What you are asked to do
Each line from the start of the records through the line containing "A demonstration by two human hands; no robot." is to be transcribed exactly, and no other line is to be included.

Extracted data entries

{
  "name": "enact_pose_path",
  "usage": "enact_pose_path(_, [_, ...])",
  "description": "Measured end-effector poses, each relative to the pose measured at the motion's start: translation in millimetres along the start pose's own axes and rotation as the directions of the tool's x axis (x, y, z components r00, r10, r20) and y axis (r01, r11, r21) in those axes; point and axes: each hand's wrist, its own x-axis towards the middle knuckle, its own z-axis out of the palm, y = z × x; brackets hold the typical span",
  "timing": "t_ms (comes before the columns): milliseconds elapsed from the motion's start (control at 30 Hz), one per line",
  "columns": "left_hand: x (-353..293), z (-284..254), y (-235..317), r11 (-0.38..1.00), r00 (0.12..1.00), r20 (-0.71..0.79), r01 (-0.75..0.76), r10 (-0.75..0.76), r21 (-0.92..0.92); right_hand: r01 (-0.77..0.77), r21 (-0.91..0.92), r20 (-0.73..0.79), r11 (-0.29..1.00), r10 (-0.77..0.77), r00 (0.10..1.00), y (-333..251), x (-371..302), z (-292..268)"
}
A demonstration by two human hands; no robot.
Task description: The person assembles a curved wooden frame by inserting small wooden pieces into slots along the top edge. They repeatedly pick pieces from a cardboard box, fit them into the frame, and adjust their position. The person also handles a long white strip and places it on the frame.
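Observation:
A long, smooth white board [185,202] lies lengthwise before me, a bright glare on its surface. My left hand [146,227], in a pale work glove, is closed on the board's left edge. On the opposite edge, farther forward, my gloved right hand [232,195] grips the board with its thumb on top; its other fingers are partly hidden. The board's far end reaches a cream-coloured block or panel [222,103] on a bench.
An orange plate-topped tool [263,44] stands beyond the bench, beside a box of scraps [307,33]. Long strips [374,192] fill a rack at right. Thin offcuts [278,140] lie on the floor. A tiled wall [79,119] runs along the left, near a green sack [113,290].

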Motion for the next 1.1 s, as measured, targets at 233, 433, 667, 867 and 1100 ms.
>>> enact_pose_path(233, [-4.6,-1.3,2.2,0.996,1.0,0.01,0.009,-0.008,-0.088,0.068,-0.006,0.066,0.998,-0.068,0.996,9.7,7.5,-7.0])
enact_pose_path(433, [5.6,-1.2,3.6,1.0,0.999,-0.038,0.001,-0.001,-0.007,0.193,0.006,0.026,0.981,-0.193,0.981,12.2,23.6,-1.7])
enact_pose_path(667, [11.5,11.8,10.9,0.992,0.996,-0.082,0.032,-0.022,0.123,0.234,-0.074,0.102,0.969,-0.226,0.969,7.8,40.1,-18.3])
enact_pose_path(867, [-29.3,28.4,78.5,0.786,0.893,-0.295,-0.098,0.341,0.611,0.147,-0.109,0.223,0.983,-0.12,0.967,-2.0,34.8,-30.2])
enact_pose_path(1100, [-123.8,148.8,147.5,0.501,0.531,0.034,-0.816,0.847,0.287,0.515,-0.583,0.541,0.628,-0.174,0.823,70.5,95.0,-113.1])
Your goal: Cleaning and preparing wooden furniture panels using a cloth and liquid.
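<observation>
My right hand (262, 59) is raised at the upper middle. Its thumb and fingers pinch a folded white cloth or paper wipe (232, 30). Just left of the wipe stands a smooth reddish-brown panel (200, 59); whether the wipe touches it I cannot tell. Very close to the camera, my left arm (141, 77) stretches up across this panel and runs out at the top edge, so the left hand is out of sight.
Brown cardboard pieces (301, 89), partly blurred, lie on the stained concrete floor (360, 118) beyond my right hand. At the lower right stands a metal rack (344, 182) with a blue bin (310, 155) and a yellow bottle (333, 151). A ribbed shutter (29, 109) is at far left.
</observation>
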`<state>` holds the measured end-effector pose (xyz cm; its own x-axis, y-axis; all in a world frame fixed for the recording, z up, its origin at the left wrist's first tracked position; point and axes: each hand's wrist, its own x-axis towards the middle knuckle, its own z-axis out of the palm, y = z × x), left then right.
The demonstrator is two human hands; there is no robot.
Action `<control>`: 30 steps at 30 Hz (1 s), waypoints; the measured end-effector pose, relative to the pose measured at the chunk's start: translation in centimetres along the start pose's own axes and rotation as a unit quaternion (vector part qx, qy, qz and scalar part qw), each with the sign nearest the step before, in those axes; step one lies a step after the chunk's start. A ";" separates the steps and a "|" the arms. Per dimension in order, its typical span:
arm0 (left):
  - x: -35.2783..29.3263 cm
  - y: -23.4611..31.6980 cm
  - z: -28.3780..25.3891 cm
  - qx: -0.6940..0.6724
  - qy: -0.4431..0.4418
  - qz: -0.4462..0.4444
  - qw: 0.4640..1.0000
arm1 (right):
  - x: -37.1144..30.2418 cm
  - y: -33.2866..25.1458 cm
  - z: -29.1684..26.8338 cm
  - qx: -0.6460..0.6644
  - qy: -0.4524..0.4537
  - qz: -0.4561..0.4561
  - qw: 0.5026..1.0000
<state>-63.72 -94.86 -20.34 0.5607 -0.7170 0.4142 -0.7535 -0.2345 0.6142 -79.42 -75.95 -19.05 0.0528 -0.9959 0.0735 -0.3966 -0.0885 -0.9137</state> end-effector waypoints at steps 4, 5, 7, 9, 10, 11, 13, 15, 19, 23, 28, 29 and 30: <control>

Response for this exercise
{
  "name": "enact_pose_path",
  "usage": "enact_pose_path(_, [_, ...])",
  "description": "Measured end-effector poses, each relative to the pose measured at the motion's start: translation in millimetres along the start pose's own axes and rotation as the directions of the tool's x axis (x, y, z components r00, r10, r20) and y axis (r01, r11, r21) in those axes; point and axes: each hand's wrist, its own x-axis towards the middle knuckle, its own z-axis out of the palm, y = z × x; brackets hold the typical span",
  "timing": "t_ms (comes before the columns): milliseconds elapsed from the motion's start (control at 30 Hz), one per line",
  "columns": "left_hand: x (-353..293), z (-284..254), y (-235..317), r11 (-0.38..1.00), r00 (0.12..1.00), r20 (-0.71..0.79), r01 (-0.75..0.76), r10 (-0.75..0.76), r21 (-0.92..0.92); right_hand: r01 (-0.77..0.77), r21 (-0.91..0.92), r20 (-0.73..0.79), r11 (-0.29..1.00), r10 (-0.77..0.77), r00 (0.10..1.00), y (-333..251), x (-371..302), z (-292..268)"
}
A demonstration by two human hands; no robot.

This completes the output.